Claude Debussy (1862-1918)
Violin Sonata in G minor

Allegro vivo
Intermède: Fantastique et léger
Finale: Très animé

Yuka Takechi
200 PIECES Nofretete for solo piano (world premiere)

Franz Schubert (1797-1828)
Fantasy in C, D 934

Andante molto – Allegro vivace
Andantino
Allegro presto

Claudia Tarrant-Matthews violin
Modi Deng
piano

Yuka Takechi has forged a unique career as a Japanese composer at the highest level.

Her compositional repertoire is wide, comprising orchestral, chamber, choral and traditional Japanese works. Her compositions are based on cognition of time and space, and transforming elements from within genres of Japanese traditional music such as Shomyo, Gagaku and Noh. Her work is highly acclaimed, especially on account of its refined and sonorous colour palette.

Her works have been performed throughout Europe, Japan, the USA and Russia at festivals such as the International Zagreb Music Biennale and the Tanglewood Music Festival. Leading orchestras and musicians – including the London Sinfonietta, Royal Scottish National Orchestra, New Juilliard Ensemble, New Japan Philharmonic, Tokyo City Philharmonic, Tokyo Philharmonic and Kanagawa Philharmonic Orchestra – have performed her compositions.

​Takechi's music incorporating Japanese traditional instruments has been performed by leading exponents Mayumi Miyata, Sukeyasu Shiba, Yoko Nishi and Hidejiro Honjo, at venues including the National Theatre in Tokyo and Carnegie Hall.

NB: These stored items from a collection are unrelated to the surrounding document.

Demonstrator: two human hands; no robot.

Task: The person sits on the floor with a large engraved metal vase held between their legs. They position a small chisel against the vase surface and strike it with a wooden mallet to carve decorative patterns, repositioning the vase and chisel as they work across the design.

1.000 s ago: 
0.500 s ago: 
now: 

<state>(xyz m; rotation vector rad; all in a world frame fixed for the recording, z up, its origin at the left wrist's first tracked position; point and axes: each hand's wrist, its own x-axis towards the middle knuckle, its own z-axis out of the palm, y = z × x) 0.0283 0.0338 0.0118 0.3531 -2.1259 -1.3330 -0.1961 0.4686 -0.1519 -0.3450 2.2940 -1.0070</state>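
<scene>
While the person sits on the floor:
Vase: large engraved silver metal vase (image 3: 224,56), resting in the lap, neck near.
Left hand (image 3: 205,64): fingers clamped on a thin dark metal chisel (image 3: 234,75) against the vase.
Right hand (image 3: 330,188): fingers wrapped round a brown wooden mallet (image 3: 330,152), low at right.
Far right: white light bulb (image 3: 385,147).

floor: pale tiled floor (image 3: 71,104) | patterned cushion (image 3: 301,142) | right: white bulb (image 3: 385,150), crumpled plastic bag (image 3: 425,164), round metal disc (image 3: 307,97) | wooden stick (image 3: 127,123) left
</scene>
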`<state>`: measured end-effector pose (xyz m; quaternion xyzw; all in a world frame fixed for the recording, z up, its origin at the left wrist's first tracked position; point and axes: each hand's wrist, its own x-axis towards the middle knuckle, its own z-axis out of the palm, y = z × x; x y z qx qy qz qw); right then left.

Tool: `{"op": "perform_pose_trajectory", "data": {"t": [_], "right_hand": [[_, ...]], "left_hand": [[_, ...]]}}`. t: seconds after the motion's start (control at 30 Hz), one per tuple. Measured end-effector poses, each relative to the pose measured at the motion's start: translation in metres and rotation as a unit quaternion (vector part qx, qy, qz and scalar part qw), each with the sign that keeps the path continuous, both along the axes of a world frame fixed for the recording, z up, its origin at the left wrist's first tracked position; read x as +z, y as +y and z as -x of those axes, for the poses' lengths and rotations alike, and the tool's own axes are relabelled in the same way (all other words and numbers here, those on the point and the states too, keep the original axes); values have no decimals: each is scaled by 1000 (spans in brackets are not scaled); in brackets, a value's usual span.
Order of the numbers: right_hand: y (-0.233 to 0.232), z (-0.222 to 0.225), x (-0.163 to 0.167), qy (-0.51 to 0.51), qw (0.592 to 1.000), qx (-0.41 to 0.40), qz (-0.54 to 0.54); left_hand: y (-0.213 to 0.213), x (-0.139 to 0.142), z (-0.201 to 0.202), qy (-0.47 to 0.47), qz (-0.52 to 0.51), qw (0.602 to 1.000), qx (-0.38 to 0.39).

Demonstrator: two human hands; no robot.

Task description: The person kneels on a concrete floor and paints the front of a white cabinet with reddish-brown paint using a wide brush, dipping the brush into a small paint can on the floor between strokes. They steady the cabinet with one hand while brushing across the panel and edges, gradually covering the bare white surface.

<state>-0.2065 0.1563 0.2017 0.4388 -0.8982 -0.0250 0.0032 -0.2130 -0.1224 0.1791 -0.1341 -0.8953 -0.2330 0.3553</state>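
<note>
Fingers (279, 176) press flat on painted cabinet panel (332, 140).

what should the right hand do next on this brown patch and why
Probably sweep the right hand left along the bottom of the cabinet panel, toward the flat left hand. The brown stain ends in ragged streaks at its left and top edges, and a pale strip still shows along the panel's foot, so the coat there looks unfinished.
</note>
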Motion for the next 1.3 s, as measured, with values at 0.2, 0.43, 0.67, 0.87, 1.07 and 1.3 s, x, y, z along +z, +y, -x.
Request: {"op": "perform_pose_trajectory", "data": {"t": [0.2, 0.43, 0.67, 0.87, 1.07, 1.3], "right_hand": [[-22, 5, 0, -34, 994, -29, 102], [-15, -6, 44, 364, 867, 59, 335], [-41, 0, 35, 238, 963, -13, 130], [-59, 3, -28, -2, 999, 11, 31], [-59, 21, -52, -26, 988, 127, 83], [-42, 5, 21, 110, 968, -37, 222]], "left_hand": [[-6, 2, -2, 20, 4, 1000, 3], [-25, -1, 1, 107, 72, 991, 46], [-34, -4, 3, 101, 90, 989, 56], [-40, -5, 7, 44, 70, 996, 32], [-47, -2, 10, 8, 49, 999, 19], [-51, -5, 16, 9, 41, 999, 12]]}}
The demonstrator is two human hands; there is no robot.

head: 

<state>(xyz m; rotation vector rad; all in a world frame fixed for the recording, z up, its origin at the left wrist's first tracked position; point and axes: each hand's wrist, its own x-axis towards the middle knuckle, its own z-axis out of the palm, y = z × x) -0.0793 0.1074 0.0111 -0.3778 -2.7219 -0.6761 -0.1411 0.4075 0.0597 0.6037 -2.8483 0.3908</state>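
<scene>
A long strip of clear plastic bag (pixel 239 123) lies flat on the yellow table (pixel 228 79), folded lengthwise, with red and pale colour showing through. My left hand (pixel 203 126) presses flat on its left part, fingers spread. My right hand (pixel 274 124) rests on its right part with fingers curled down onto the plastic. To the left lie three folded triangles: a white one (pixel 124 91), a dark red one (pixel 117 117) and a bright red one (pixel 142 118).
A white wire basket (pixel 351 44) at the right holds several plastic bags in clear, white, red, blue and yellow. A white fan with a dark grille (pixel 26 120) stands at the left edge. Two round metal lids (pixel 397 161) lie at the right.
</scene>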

She has been awarded numerous prestigious prizes in Japan, including the Kanagawa Cultural Prize in 2009 for her orchestral work Eaux Lumières Temps, conducted by Seikyo Kim. The work was runner-up at the NHK Symphony Orchestra’s Otaka Prize in 2010. She received the 2007 Japan Contemporary Art Encouragement Prize for the large-scale ritualistic work Saigyo Mandala for Gagaku and Shomyo, commissioned by the International Kanagawa Arts Festival.

Takechi received her BMus and MMus in composition with first-class honours at the Tokyo University of Arts and Music (Geidai), studying under Jō Kondō and Yoritsune Matsudaira. She was an arts fellow at the Atlantic Center for the Arts in the USA, where she studied and collaborated with architect Arata Isozaki and Yuji Takahashi, a composition fellow at the Tanglewood Music Festival under George Benjamin in 2003, and a selected research composer at IRCAM in 2005, coached by Philippe Schoeller. She received her PhD at the Royal Academy of Music in 2010, supervised by Simon Bainbridge.

During her years at the Academy, she also studied at The Juilliard School, where she had lessons with Milton Babbitt. She was an Artist of Agency for Cultural Affairs overseas by the Japanese Government and her awards include the Nomura Cultural Award. Forthcoming engagements include a commission from Keiko Urushihara and Kiyoshi Somura.

Takechi taught composition and music theory as a Research Associate Professor at Wakayama University and as an invited Lecture at the Royal Welsh College of Music & Drama from 2012-14, as well as at Tokyo University of Arts. She was an invited composer and chair at the New York Summit organised by Columbia University in 2013.